EXERCISE BRIEF:
The data that follows should be copied out exactly.

GIVEN DATA:
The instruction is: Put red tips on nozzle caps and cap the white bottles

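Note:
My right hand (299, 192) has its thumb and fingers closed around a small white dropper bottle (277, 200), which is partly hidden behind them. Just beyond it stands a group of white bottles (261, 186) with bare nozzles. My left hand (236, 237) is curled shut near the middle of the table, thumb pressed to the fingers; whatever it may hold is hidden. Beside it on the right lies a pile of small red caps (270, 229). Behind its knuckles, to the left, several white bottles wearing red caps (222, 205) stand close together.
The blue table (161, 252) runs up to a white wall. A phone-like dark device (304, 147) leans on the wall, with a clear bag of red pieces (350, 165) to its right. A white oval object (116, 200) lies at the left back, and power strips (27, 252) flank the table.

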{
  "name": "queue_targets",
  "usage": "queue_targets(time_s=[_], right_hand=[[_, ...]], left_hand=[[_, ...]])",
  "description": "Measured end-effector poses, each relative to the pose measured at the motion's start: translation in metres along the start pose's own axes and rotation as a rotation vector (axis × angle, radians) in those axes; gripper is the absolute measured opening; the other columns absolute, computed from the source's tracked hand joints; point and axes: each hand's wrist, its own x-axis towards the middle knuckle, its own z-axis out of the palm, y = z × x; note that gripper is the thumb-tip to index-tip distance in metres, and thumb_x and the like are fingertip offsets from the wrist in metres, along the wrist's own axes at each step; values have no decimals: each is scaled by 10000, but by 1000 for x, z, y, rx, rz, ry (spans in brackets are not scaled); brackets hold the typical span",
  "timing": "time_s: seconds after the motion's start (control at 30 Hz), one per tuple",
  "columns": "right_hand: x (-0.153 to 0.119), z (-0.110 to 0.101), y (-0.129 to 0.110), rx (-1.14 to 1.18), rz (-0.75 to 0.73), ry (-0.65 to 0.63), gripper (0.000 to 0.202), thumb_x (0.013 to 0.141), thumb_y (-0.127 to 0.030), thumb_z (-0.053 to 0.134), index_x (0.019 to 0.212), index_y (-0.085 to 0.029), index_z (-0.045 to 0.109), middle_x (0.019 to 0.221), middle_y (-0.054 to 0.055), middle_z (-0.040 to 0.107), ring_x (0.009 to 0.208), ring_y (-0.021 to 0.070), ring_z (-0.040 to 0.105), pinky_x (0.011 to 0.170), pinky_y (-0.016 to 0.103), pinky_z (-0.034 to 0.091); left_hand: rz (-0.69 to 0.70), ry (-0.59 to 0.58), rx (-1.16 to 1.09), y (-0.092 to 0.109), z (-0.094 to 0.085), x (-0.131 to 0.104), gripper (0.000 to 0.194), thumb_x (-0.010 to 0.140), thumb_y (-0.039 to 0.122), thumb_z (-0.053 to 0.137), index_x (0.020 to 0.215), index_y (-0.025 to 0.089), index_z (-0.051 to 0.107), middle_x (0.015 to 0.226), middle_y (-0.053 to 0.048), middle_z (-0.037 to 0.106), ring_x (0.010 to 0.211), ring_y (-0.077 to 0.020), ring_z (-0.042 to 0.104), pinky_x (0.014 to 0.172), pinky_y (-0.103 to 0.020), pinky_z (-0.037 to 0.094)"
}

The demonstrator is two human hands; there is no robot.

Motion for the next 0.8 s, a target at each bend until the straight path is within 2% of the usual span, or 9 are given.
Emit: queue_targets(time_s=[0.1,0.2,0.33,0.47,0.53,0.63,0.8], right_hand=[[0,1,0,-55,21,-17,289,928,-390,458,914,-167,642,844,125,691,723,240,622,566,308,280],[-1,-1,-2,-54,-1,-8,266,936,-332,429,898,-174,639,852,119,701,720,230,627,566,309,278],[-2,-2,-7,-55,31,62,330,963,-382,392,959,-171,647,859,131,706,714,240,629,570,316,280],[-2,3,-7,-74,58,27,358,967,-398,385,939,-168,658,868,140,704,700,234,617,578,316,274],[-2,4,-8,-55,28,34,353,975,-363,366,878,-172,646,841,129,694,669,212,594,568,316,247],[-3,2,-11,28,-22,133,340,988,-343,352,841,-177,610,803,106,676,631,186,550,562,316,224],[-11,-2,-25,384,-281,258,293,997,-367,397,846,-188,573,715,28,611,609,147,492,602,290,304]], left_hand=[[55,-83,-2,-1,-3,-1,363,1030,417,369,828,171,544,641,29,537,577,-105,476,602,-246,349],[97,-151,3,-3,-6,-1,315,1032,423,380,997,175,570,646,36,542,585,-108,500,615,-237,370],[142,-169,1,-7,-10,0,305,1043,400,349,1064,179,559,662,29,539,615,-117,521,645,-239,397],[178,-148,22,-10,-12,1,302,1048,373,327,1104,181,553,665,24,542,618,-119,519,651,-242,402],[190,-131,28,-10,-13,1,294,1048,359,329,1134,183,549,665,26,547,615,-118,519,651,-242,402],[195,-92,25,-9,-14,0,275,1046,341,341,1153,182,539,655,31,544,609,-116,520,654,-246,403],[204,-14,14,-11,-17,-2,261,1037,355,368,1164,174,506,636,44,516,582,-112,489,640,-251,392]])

REPLY TO THE TASK:
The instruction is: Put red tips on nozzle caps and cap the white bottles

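Note:
My right hand (299, 192) has its thumb and fingers closed around a small white dropper bottle (277, 200), which is partly hidden behind them. Just beyond it stands a group of white bottles (261, 186) with bare nozzles. My left hand (236, 237) is curled shut near the middle of the table, thumb pressed to the fingers; whatever it may hold is hidden. Beside it on the right lies a pile of small red caps (270, 229). Behind its knuckles, to the left, several white bottles wearing red caps (222, 205) stand close together.
The blue table (161, 252) runs up to a white wall. A phone-like dark device (304, 147) leans on the wall, with a clear bag of red pieces (350, 165) to its right. A white oval object (116, 200) lies at the left back, and power strips (27, 252) flank the table.
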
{
  "name": "queue_targets",
  "usage": "queue_targets(time_s=[_], right_hand=[[_, ...]], left_hand=[[_, ...]])",
  "description": "Measured end-effector poses, each relative to the pose measured at the motion's start: translation in metres along the start pose's own axes and rotation as a rotation vector (axis × angle, radians) in those axes; gripper is the absolute measured opening; the other columns absolute, computed from the source's tracked hand joints; point and axes: each hand's wrist, its own x-axis towards the middle knuckle, its own z-axis out of the palm, y = z × x; note that gripper is the thumb-tip to index-tip distance in metres, and thumb_x and the like are fingertip offsets from the wrist in metres, along the wrist's own axes at each step; values have no decimals: each is scaled by 10000, but by 1000 for x, z, y, rx, rz, ry (spans in brackets are not scaled); brackets hold the typical span",
  "timing": "time_s: seconds after the motion's start (control at 30 Hz), one per tuple",
  "columns": "right_hand: x (-0.153 to 0.119), z (-0.110 to 0.101), y (-0.129 to 0.110), rx (-1.14 to 1.18), rz (-0.75 to 0.73), ry (-0.65 to 0.63), gripper (0.000 to 0.202), thumb_x (0.013 to 0.141), thumb_y (-0.127 to 0.030), thumb_z (-0.053 to 0.134), index_x (0.019 to 0.212), index_y (-0.085 to 0.029), index_z (-0.045 to 0.109), middle_x (0.019 to 0.221), middle_y (-0.054 to 0.055), middle_z (-0.040 to 0.107), ring_x (0.009 to 0.208), ring_y (-0.021 to 0.070), ring_z (-0.040 to 0.105), pinky_x (0.011 to 0.170), pinky_y (-0.016 to 0.103), pinky_z (-0.034 to 0.091); left_hand: rz (-0.69 to 0.70), ry (-0.59 to 0.58), rx (-1.16 to 1.09), y (-0.092 to 0.109), z (-0.094 to 0.085), x (-0.131 to 0.104), gripper (0.000 to 0.194), thumb_x (-0.010 to 0.140), thumb_y (-0.039 to 0.122), thumb_z (-0.053 to 0.137), index_x (0.020 to 0.215), index_y (-0.025 to 0.089), index_z (-0.051 to 0.107), middle_x (0.015 to 0.226), middle_y (-0.053 to 0.048), middle_z (-0.037 to 0.106), ring_x (0.010 to 0.211), ring_y (-0.077 to 0.020), ring_z (-0.042 to 0.104), pinky_x (0.014 to 0.172), pinky_y (-0.103 to 0.020), pinky_z (-0.037 to 0.094)"
}

The demonstrator is two human hands; there is no robot.

Motion for the next 0.8 s, a target at each bend until the straight path is within 2% of the usual span, or 9 are given.
Emit: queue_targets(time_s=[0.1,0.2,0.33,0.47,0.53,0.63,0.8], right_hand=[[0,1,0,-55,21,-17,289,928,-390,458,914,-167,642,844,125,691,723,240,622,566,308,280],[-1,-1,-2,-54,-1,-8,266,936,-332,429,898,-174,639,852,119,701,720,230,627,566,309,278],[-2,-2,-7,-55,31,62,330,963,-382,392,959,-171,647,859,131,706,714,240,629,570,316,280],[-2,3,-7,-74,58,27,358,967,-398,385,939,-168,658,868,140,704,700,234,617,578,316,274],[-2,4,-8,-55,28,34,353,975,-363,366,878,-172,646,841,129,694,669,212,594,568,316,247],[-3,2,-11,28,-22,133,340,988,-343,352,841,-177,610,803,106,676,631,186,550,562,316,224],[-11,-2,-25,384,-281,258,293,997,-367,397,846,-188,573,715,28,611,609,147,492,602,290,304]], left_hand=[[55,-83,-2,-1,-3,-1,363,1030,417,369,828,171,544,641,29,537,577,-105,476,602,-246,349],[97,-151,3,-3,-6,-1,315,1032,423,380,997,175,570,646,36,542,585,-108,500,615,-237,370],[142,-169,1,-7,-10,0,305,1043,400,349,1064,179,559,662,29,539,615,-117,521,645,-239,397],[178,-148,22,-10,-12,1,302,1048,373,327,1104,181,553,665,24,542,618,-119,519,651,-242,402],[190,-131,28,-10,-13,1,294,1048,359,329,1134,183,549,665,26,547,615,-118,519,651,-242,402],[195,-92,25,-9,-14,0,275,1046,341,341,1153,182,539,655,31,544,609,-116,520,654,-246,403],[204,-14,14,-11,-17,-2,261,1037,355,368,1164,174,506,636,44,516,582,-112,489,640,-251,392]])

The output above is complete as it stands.